Como resultado del proceso disciplinario, 73 personas fueron inhabilitadas de por vida para participar en actividades relacionadas con el fútbol. Entre ellas se encuentran el expresidente de la Chinese Football Association, Chen Xuyuan, y el exseleccionador nacional Li Tie, figuras relevantes dentro de la estructura deportiva del país.

Según los reportes, algunas de las prácticas detectadas incluían compra de decisiones arbitrales, manipulación de resultados, pagos indebidos para convocatorias deportivas y operaciones vinculadas con apuestas ilegales. Parte de estas irregularidades se remontaría incluso a hechos ocurridos desde 2012, lo que evidencia la profundidad del problema investigado.
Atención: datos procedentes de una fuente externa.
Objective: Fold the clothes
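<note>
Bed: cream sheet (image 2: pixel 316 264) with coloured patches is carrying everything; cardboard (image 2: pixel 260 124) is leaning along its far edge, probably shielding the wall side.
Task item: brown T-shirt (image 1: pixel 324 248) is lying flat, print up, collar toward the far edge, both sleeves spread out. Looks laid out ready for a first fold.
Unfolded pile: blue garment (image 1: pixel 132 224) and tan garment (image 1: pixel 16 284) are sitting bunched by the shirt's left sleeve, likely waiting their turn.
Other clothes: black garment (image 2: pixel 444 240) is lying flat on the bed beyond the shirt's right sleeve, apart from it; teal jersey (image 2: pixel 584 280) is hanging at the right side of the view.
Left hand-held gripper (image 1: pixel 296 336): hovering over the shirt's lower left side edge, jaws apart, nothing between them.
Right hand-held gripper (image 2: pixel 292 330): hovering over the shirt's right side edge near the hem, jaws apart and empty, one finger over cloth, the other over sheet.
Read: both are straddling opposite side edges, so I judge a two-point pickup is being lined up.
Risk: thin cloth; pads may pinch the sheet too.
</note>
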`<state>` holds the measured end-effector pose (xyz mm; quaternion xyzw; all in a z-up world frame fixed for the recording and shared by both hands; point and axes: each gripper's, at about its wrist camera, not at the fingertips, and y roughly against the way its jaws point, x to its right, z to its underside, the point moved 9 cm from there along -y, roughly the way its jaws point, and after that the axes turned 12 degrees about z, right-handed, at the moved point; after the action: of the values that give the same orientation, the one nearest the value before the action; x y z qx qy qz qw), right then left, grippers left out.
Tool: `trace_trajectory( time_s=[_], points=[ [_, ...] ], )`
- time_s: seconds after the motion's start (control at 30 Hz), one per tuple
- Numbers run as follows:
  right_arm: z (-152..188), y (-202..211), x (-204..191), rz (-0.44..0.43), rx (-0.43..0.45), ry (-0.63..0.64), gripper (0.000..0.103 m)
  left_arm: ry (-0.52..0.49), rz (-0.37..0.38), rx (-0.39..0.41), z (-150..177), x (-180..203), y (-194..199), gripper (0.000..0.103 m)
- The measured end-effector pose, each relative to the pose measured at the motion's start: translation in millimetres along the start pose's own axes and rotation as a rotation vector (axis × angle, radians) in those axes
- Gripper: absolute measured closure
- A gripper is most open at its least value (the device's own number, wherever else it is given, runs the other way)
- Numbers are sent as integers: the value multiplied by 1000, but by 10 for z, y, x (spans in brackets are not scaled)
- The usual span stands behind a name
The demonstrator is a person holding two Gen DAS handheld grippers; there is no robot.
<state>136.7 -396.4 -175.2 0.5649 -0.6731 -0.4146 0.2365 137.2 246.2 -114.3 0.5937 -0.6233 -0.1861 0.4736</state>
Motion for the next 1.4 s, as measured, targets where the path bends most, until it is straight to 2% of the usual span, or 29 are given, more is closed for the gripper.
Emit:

El caso forma parte de una ofensiva más amplia contra la corrupción en el deporte chino, impulsada por autoridades del país en los últimos años. Las medidas buscan restablecer la credibilidad del campeonato y fortalecer los mecanismos de control dentro del fútbol profesional.
En este contexto, la temporada 2026 de la Chinese Super League arranca bajo una fuerte presión institucional. Mientras los clubes sancionados intentan recuperar terreno en la clasificación, la liga enfrenta el reto de reconstruir su reputación y garantizar la transparencia de la competencia en los próximos años.